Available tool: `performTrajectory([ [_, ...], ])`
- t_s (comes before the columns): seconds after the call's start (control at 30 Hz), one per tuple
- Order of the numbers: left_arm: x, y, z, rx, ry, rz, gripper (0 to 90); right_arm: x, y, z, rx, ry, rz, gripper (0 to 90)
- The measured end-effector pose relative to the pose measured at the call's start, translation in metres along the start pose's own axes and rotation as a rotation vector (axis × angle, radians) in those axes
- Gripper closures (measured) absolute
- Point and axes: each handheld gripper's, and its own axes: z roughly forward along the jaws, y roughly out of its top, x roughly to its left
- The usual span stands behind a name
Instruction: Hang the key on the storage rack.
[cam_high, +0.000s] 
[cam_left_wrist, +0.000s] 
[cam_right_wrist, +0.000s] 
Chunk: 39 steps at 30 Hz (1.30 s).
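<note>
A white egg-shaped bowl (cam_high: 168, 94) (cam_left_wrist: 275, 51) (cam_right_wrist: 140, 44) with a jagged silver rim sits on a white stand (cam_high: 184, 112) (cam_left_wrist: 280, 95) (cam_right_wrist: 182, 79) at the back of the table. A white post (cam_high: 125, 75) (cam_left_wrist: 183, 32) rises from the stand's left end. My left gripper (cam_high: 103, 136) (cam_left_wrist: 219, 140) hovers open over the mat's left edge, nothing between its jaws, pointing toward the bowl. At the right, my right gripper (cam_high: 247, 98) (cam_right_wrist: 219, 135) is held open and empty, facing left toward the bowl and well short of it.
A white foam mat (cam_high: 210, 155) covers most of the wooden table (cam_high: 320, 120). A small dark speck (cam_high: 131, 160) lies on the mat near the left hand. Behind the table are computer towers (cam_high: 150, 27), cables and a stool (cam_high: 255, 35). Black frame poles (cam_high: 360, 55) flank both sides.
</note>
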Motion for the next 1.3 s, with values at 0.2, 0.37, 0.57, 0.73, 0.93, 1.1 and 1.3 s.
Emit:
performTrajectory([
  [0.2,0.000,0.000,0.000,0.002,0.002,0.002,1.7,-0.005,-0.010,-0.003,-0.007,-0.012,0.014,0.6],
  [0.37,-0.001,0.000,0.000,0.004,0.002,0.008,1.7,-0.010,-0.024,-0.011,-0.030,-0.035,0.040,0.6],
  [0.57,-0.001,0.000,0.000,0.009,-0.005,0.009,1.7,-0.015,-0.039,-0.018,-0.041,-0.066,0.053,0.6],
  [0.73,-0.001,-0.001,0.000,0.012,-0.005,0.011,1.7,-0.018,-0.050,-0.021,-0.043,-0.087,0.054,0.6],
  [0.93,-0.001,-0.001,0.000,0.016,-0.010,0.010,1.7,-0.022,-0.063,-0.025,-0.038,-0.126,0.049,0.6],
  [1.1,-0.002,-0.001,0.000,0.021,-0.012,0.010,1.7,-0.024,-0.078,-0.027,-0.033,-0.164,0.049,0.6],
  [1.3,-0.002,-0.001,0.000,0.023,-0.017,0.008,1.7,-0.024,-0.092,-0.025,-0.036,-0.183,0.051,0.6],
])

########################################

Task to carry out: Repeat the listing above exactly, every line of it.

Your solution:
Available tool: `performTrajectory([ [_, ...], ])`
- t_s (comes before the columns): seconds after the call's start (control at 30 Hz), one per tuple
- Order of the numbers: left_arm: x, y, z, rx, ry, rz, gripper (0 to 90); right_arm: x, y, z, rx, ry, rz, gripper (0 to 90)
- The measured end-effector pose relative to the pose measured at the call's start, translation in metres along the start pose's own axes and rotation as a rotation vector (axis × angle, radians) in those axes
- Gripper closures (measured) absolute
- Point and axes: each handheld gripper's, and its own axes: z roughly forward along the jaws, y roughly out of its top, x roughly to its left
- The usual span stands behind a name
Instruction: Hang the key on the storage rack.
[cam_high, +0.000s] 
[cam_left_wrist, +0.000s] 
[cam_right_wrist, +0.000s] 
Chunk: 39 steps at 30 Hz (1.30 s).
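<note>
A white egg-shaped bowl (cam_high: 168, 94) (cam_left_wrist: 275, 51) (cam_right_wrist: 140, 44) with a jagged silver rim sits on a white stand (cam_high: 184, 112) (cam_left_wrist: 280, 95) (cam_right_wrist: 182, 79) at the back of the table. A white post (cam_high: 125, 75) (cam_left_wrist: 183, 32) rises from the stand's left end. My left gripper (cam_high: 103, 136) (cam_left_wrist: 219, 140) hovers open over the mat's left edge, nothing between its jaws, pointing toward the bowl. At the right, my right gripper (cam_high: 247, 98) (cam_right_wrist: 219, 135) is held open and empty, facing left toward the bowl and well short of it.
A white foam mat (cam_high: 210, 155) covers most of the wooden table (cam_high: 320, 120). A small dark speck (cam_high: 131, 160) lies on the mat near the left hand. Behind the table are computer towers (cam_high: 150, 27), cables and a stool (cam_high: 255, 35). Black frame poles (cam_high: 360, 55) flank both sides.
</note>
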Motion for the next 1.3 s, with values at 0.2, 0.37, 0.57, 0.73, 0.93, 1.1 and 1.3 s.
Emit:
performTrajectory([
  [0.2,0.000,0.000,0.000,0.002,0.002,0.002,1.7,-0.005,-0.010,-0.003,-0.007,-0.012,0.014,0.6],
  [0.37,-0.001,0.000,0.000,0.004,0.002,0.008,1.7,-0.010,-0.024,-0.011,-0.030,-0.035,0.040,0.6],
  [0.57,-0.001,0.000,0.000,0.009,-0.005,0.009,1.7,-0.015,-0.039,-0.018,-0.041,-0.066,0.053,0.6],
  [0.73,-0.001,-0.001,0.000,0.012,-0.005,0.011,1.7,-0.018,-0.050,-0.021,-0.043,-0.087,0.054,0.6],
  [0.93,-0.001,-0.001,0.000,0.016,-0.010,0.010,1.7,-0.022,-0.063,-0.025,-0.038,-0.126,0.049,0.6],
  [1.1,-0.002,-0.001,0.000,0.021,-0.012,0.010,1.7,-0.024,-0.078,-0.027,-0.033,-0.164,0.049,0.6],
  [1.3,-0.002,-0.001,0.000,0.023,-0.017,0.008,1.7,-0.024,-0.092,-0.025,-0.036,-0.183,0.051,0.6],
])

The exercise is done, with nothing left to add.